Um “trabalho investigativo” realizado por um jornal oficial do Partido Comunista Chinês e publicado esta semana indicou que o vírus pode ter chegado a Wuhan através de produtos congelados importados.
“Embora possa ser muito cedo para tirar conclusões precipitadas, a possibilidade de que o coronavírus tenha passado dos produtos congelados para Wuhan (…) não pode ser descartada”, diz uma nota do editor do Global Times.
Após realizar uma “série de investigações”, os repórteres constataram, por exemplo, que “o consumo e a venda de produtos congelados importados prevaleciam em Wuhan”, realidade em várias outras partes do mundo.
“O surto inicial em Wuhan teve origem em alimentos congelados importados?” o jornal.
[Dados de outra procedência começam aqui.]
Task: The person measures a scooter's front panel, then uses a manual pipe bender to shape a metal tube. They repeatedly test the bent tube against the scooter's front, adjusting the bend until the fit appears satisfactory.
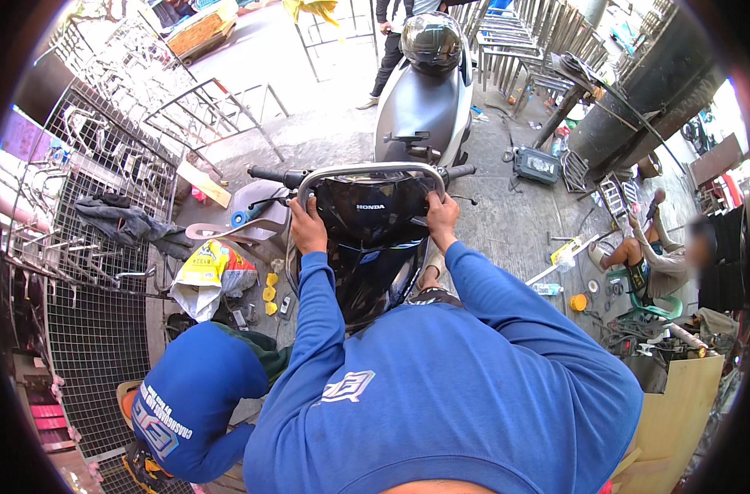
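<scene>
A bent silver metal tube [373,167] arches over the black front cowl [366,206] of a motor scooter, just below the handlebar. My left hand [310,228] is closed on the tube's left leg, thumb raised along it. Around the right leg of the same tube, my right hand [442,217] is closed too. Outside the tube stick out the left handlebar grip [268,174] and the right handlebar grip [460,171]. Farther back are the scooter's seat [424,103] and a dark glossy helmet [432,43] on it. The tube's lower ends are hard to make out.
A co-worker in blue [198,395] crouches close at my left, beside a yellow and white sack [206,276]. Wire mesh panels [95,329] stand farther left. At right are a dark plastic case [537,165], scattered tools and a seated person [667,259]. Another person [391,49] stands beyond the scooter.
</scene>
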A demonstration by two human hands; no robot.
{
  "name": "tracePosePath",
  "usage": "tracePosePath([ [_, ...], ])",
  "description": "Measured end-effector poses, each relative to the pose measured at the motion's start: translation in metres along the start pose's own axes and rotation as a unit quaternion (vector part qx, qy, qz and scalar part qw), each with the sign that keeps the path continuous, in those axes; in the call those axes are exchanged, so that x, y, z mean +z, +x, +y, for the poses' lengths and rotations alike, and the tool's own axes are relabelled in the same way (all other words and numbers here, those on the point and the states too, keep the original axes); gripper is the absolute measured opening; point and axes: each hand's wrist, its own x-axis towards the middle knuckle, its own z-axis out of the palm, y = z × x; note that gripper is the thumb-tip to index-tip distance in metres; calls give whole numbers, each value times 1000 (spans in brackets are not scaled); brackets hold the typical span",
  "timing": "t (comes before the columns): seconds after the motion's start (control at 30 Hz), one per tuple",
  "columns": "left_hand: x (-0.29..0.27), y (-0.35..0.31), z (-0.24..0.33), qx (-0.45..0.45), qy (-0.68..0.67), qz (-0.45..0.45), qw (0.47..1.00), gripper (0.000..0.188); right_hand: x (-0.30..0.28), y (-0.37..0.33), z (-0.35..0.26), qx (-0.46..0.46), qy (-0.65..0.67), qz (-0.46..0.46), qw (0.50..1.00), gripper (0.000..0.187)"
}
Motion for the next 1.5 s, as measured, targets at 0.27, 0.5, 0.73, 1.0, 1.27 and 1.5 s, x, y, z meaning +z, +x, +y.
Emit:
tracePosePath([
  [0.27, 3, 1, -3, 35, -1, 32, 999, 50, -1, 0, -1, -6, 2, -2, 1000, 29],
  [0.5, -6, 1, 4, -7, 7, -24, 1000, 50, 1, 1, 5, -3, 13, -4, 1000, 30],
  [0.73, -10, 2, 10, -20, 15, -41, 999, 49, 0, -3, 1, -6, 15, -3, 1000, 29],
  [1.0, -8, 2, 8, -10, 23, -29, 999, 50, 0, 1, 2, -4, 18, -11, 1000, 30],
  [1.27, -4, 1, 4, 1, 6, -21, 1000, 51, 0, -1, 10, -19, -5, 3, 1000, 33],
  [1.5, -3, 1, 2, -11, 15, -25, 1000, 50, 0, -5, -1, -2, 13, 9, 1000, 31],
])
Diante das críticas sobre como as autoridades chinesas lidaram com os estágios iniciais do vírus, Pequim agora tenta reescrever a narrativa da pandemia, promovendo teorias de que o vírus se originou além das fronteiras.
Enquanto buscava impulsionar essas teorias, a imprensa estatal distorceu os comentários de especialistas estrangeiros para sugerir um amplo consenso global de que o vírus apareceu pela primeira vez fora da China.
As declarações do diretor do Instituto de Pesquisa em Biossegurança de Halle, Alemanha, Alexander Kekulé, foram citadas fora de contexto pela imprensa oficial nos últimos dias para sugerir que o vírus se originou na Itália, um dos países mais afetados pela pandemia.
Kekulé, que disse várias vezes acreditar que o vírus apareceu na China, ficou surpreso. “Isso é pura propaganda”, defendeu.
O diretor de emergência da Organização Mundial de Saúde, Michael Ryan, falou recentemente sobre a necessidade de pesquisas rigorosas sobre como o vírus passou dos animais para os humanos.
“Precisamos começar [a investigação] onde foram detectados os primeiros casos, em Wuhan, na China ”, apontou Ryan, em conferência de imprensa.
Na China, o governo formulou as observações do especialista e a imprensa local afirmou falsamente que Ryan disse que o vírus existia no mundo todo, mas que foi descoberto em Wuhan.
Várias evidências sugerem que o vírus se originou em um animal, provavelmente um morcego, antes de evoluir e infectar humanos. Em 2003, o SARS (síndrome respiratória aguda grave), outro coronavírus semelhante ao covid-19, surgiu na província de Guangdong, no sudeste da China, devido ao consumo da civeta, um animal selvagem.
As autoridades prometeram então proibir o comércio de animais selvagens, mas a venda de animais vivos, vendidos em gaiolas pequenas, expostos em feiras, muito próximas umas das outras, continuou a ser frequente em algumas partes do país, nomeadamente no mercado de Huanan. , em Wuhan, onde o primeiro surto de covid-19 foi detectado.
Em fevereiro, a Assembleia Nacional do Povo, o órgão legislativo máximo do país, proibiu o comércio e o consumo de alimentos de animais selvagens.
Mas a teoria de que a doença chegou à China por meio da importação de alimentos – hipótese descartada pela Organização Mundial da Saúde – também tem sido apoiada por especialistas chineses.
Citado pelo Global Times, Wu Zunyou, epidemiologista chefe do Centro Chinês para Controle e Prevenção de Doenças, lembrou que o mercado de Huanan vendia frutos do mar congelados.
“Isso nos dá uma nova perspectiva, uma nova forma de pensar”, resumiu.
Na China, a imprensa é controlada pelo Partido Comunista, um partido de poder único, enquanto a Internet está sujeita a censura estrita. Acadêmicos, especialistas e intelectuais chineses são pressionados a aderir às interpretações oficiais do regime, às vezes distorcendo questões de natureza histórica.
Um ano depois que o novo coronavírus foi detectado em Wuhan, a população local agora parece acreditar que a doença se originou no exterior.
“Um colega chinês perguntou-me se pensava que o vírus tinha começado em Wuhan, respondi que sim”, disse à Lusa um estrangeiro residente na cidade. “Ele [o colega] respondeu que pensa o mesmo, mas que não deve compartilhar essa opinião com os outros chineses, que agora acham que o vírus veio de fora ”.